**TASK GOAL:** Reproduce each line of the material that follows, word for word.

**DATA SEGMENT:**

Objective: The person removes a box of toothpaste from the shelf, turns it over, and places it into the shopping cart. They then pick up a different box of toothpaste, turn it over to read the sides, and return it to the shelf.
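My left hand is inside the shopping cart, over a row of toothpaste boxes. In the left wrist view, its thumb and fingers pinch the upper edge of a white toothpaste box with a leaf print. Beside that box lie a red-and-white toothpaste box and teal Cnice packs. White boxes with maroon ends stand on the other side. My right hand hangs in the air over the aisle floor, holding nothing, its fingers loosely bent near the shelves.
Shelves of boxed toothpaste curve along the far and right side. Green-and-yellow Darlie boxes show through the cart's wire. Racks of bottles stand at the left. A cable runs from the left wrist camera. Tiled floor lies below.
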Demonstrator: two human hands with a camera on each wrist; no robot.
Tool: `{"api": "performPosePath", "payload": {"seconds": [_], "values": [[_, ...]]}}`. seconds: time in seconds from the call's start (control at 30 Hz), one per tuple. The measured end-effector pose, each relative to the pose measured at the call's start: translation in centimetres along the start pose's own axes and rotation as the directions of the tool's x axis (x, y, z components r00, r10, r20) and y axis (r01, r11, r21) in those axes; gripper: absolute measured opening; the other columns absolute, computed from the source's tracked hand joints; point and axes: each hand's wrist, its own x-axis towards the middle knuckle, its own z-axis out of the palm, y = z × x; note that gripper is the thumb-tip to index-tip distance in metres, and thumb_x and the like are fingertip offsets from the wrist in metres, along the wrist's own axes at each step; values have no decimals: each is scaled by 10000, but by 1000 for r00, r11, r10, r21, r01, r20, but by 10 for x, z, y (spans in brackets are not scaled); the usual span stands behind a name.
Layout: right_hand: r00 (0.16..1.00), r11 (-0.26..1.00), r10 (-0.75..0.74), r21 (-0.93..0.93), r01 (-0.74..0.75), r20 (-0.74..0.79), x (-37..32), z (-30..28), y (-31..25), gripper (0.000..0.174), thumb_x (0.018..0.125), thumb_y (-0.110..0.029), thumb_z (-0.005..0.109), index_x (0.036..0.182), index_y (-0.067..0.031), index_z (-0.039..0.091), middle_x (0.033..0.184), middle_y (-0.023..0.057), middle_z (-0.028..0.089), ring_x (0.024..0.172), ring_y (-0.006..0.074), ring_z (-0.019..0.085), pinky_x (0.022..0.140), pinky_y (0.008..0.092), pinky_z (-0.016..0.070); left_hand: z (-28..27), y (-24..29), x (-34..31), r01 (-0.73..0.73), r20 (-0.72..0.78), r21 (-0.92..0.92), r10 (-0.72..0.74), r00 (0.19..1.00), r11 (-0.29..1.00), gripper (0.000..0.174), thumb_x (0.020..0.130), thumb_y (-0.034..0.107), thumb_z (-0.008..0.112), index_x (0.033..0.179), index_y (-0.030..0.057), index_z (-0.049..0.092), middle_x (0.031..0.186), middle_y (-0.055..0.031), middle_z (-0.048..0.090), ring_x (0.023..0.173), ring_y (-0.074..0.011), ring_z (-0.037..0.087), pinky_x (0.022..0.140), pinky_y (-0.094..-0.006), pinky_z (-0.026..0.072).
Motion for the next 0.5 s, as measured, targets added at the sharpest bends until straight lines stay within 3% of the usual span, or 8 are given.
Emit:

**RESULT OF THIS TASK:**
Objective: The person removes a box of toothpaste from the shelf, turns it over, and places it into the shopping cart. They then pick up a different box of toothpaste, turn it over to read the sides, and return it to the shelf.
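My left hand is inside the shopping cart, over a row of toothpaste boxes. In the left wrist view, its thumb and fingers pinch the upper edge of a white toothpaste box with a leaf print. Beside that box lie a red-and-white toothpaste box and teal Cnice packs. White boxes with maroon ends stand on the other side. My right hand hangs in the air over the aisle floor, holding nothing, its fingers loosely bent near the shelves.
Shelves of boxed toothpaste curve along the far and right side. Green-and-yellow Darlie boxes show through the cart's wire. Racks of bottles stand at the left. A cable runs from the left wrist camera. Tiled floor lies below.
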Demonstrator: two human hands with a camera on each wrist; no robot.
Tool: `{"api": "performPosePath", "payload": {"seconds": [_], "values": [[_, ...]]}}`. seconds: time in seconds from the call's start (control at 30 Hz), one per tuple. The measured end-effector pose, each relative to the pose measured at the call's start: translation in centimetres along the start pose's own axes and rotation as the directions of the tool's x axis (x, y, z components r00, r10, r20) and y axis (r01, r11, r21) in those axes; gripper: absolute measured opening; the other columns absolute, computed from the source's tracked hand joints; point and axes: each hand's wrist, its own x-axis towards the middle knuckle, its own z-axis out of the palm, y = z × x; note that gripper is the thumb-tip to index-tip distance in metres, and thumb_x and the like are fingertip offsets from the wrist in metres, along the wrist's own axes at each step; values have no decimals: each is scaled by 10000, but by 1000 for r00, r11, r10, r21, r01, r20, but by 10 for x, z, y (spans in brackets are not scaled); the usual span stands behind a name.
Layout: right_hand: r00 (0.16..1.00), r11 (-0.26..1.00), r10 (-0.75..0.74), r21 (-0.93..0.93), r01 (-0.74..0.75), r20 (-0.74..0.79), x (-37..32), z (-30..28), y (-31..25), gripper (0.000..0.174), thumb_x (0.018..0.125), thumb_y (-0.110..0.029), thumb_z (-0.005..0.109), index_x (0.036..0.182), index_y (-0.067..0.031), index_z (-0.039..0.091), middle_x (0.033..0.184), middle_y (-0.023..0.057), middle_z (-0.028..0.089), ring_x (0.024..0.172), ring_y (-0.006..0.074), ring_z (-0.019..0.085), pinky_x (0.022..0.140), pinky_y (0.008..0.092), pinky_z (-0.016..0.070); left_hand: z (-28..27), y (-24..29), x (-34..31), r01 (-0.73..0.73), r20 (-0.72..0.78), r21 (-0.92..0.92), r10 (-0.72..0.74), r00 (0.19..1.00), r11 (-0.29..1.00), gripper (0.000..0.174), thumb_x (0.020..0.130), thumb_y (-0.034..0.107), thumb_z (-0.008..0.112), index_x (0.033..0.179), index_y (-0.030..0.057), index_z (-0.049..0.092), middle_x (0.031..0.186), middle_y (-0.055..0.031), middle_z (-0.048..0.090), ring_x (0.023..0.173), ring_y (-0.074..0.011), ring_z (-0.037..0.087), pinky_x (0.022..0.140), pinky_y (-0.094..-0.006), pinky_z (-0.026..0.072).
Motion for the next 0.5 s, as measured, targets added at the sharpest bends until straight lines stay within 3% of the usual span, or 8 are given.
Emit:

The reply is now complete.